It was usually too muffled underneath his own bandana face covering and the hefty beard he had been sporting to discern whatever he was thinking, but it’s not like hating the awful black tendrils of gross plant/monster/everything-that-made-up-the-Upside-Down hybrid of vine-ish tentacles was something that just Hopper experienced. 
It was a sentiment they all shared as they hacked away at the new growth in the dilapidated Bradley’s Big Buys. 
They had already ransacked the general store five times over, and took as much as they could salvage from the wreckage of the other-dimensional mall. 
Supplies were needed, and they had to be smart about it. 
Things had been quiet lately. 
Not many beasties out and about since the night they all seemed to come to. 
Hopper had said something about the gate closing and the brain being cut off from the body. 
Billy hadn’t listened. 
He’d been scared off his ass and all that had really registered was clear for now. 
So, they made supply runs. And poked around town for any survivors left to take back to Basecamp Harrington. Only Billy called it that. 
They had the runs down to a system. 
Pry away any vines they could, burning them back as they went, making enough room to slip into the bargain store, gather as much canned food and grimy medical supplies as they could manage, and book it back to the relative safety of the big house on the edge of the forest. 
Nobody talked about what they’d do when they ran out of supplies. When they’d exhausted their resources and were stuck with nothing but the vines on the ground and the spores in the air. 
Billy got it. 
It’s not like he wants to hear he’ll probably die of starvation and/or a gangrenous infection before he’s eighteen. 
They just. Make do. 
Ration food and keep each other safe. 
Always thinking about the minute they’re in and the minute coming up.
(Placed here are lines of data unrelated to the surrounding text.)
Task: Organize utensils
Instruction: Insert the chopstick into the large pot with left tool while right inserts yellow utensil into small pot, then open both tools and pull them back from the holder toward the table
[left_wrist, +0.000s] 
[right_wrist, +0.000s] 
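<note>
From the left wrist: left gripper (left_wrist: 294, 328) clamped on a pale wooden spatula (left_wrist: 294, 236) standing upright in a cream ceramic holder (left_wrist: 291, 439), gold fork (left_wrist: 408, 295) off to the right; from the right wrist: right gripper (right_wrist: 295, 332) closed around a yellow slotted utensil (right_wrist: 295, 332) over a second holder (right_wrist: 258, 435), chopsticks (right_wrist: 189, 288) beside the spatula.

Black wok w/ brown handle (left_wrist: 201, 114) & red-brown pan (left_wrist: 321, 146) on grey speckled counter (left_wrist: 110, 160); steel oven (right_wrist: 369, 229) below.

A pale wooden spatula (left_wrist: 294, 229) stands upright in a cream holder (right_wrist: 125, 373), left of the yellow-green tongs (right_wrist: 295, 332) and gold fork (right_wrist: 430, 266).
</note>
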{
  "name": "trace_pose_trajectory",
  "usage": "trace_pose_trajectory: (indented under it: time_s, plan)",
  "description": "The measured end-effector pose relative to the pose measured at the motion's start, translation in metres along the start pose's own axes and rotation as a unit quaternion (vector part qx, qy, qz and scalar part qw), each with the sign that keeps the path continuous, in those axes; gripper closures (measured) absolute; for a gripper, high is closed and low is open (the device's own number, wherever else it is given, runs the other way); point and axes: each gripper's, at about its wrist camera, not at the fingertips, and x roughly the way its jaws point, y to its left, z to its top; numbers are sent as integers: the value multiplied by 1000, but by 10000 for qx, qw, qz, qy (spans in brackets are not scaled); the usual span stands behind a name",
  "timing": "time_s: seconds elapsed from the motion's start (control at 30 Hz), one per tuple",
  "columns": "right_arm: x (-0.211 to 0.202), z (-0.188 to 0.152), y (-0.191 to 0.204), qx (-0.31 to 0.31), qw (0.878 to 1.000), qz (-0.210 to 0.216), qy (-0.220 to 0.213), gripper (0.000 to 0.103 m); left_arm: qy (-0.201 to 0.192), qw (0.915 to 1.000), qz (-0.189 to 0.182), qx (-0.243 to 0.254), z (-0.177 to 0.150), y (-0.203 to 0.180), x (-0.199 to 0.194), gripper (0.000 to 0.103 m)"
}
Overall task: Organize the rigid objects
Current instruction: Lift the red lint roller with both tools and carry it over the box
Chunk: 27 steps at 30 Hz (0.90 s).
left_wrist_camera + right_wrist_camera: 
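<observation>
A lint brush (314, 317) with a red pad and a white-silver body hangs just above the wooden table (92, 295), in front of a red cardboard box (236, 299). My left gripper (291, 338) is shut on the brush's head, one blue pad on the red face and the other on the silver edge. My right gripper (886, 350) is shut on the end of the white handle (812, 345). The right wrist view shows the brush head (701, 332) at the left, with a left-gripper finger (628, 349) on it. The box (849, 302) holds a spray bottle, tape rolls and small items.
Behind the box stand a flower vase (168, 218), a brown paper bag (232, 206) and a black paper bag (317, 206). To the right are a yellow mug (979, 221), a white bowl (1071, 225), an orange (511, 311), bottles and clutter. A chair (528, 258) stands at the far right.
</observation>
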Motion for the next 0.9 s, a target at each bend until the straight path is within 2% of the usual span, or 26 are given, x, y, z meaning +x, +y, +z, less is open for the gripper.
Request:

Not looking too far forward. 
There’s nothing to see too far in the future. 
Billy crashed the blunt end of his ax through the sliding door at the front of the store, clearing away as much as he could. 
Janet and Andrew would slip inside first go, taking as much as they could carry with them. Next round, Heather would take the little one and gather anything left. 
Billy would keep watch. 
He always kept watch. 
Things had been too good for too long. 
After the first wave of those who didn’t make it, the whole broken side of the Earth was too kind to them. Not sending horrible fleshy monsters to nearly suck out their very souls. 
Billy didn’t think this could last for much longer. 
Heather took the little one by the hand, rushing past her mother and Andrew as they returned with their supplies. Billy did a quick scan of them, noting no new injuries. Nothing out of the norm. 
Supply runs were choreographed down to the minute. 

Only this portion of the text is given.